Pandas merge
() is a function used in the pandas library to merge two or more DataFrame objects with the following common arguments:
- left: the left DataFrame to be merged.
- right: the right DataFrame to be merged.
- how: specify the merge method, including 'left', 'right', 'outer' and 'inner '.
- on: Specifies which columns to merge by, either a single column name or a list containing multiple column names.
- left_on and right_on: specify the names of the columns to be merged in the left and right DataFrame, if the names of the columns in the two DataFrames are different, they need to be specified by these two parameters.

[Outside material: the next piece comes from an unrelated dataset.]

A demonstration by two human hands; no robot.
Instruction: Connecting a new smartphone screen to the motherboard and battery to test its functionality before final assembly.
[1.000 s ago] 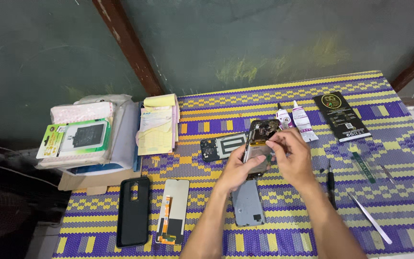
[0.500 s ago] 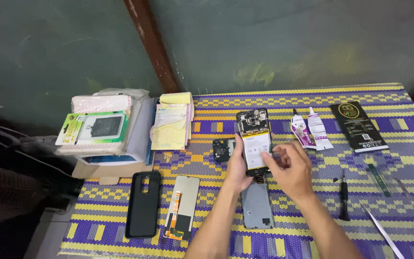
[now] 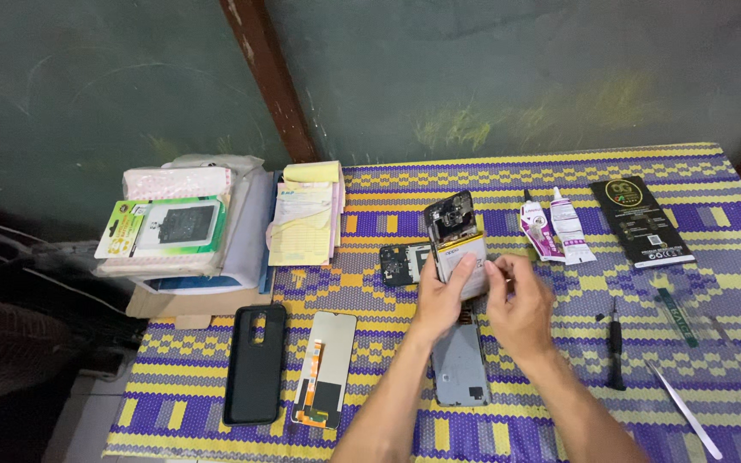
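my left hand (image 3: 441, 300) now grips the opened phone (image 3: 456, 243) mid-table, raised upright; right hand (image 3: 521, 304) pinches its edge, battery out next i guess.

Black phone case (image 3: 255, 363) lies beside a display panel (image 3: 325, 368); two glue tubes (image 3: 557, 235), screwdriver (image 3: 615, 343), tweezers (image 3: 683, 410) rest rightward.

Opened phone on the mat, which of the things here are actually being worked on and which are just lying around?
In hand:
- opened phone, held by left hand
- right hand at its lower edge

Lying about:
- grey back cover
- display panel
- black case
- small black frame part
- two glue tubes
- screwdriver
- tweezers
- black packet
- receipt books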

- suffixes: Specifies the suffixes added to differentiate between two DataFrames when they have the same column names.
sample code (computing)
import pandas as pd # Create two DataFrames df1 = ({'key': ['A', 'B', 'C', 'D'], 'value': [1, 2, 3, 4]}) df2 = ({'key': ['B', 'D', 'E', 'F'], 'value': [5, 6, 7, 8]}) # Merge two DataFrames by key columns merged = (df1, df2, on='key') print(merged)
Run results:
key value_x value_y
0 B 2 5
1 D 4 6
In this example, two DataFrame objects df1 and df2 are created, both of which have a column named 'key'. The () function is used to merge these two DataFrame objects according to the 'key' column and the result is stored in the merged variable. Finally, the merged result is output, where value_x and value_y represent the 'value' columns in df1 and df2 respectively before the merge.

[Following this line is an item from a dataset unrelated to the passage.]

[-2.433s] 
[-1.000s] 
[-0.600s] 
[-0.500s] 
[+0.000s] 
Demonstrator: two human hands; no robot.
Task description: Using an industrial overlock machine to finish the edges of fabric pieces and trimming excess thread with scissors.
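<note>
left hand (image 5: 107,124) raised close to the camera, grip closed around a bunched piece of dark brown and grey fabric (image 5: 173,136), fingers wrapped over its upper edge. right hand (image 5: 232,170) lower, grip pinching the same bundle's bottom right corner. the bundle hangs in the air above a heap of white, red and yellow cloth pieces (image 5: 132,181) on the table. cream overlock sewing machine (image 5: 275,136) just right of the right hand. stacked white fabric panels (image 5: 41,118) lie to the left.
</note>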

Retain the DataFram on the left
If you only want to consider the left DataFrame object, you can set the how='left' parameter in the () function to achieve this. Specifically, the how parameter controls how the merge between the two DataFrame objects is done, and can take values of 'left', 'right', 'outer ' and 'inner'. When the value is 'left', the () function will keep all the rows in the left DataFrame object and add the rows in the right DataFrame object that can match the left DataFrame object in the merged DataFrame object.
Below is a sample code:
import pandas as pd # Create two DataFrames df1 = ({'key': ['A', 'B', 'C', 'D'], 'value': [1, 2, 3, 4]}) df2 = ({'key': ['B', 'D', 'E', 'F'], 'value': [5, 6, 7, 8]}) # Consider only the left DataFrame object merged = (df1, df2, on='key', how='left') print(merged)
Run results:
key value_x value_y
0 A 1 NaN
1 B 2 5.0
2 C 3 NaN
3 D 4 6.0
In this example, df1 and df2 are merged by the 'key' column and the merge method is set to 'left'. The merge result contains all the rows in df1 because only the left DataFrame object is considered. The rows with 'key' columns 'E' and 'F' in the DataFrame object on the right are in the merged DataFrame object at 'value_y' column are NaN.
to this article on the Pandas merge merge two DataFram implementation of the article is introduced to this, more related Pandas merge merge two DataFram content, please search for my previous posts or continue to browse the following related articles I hope you will support me in the future!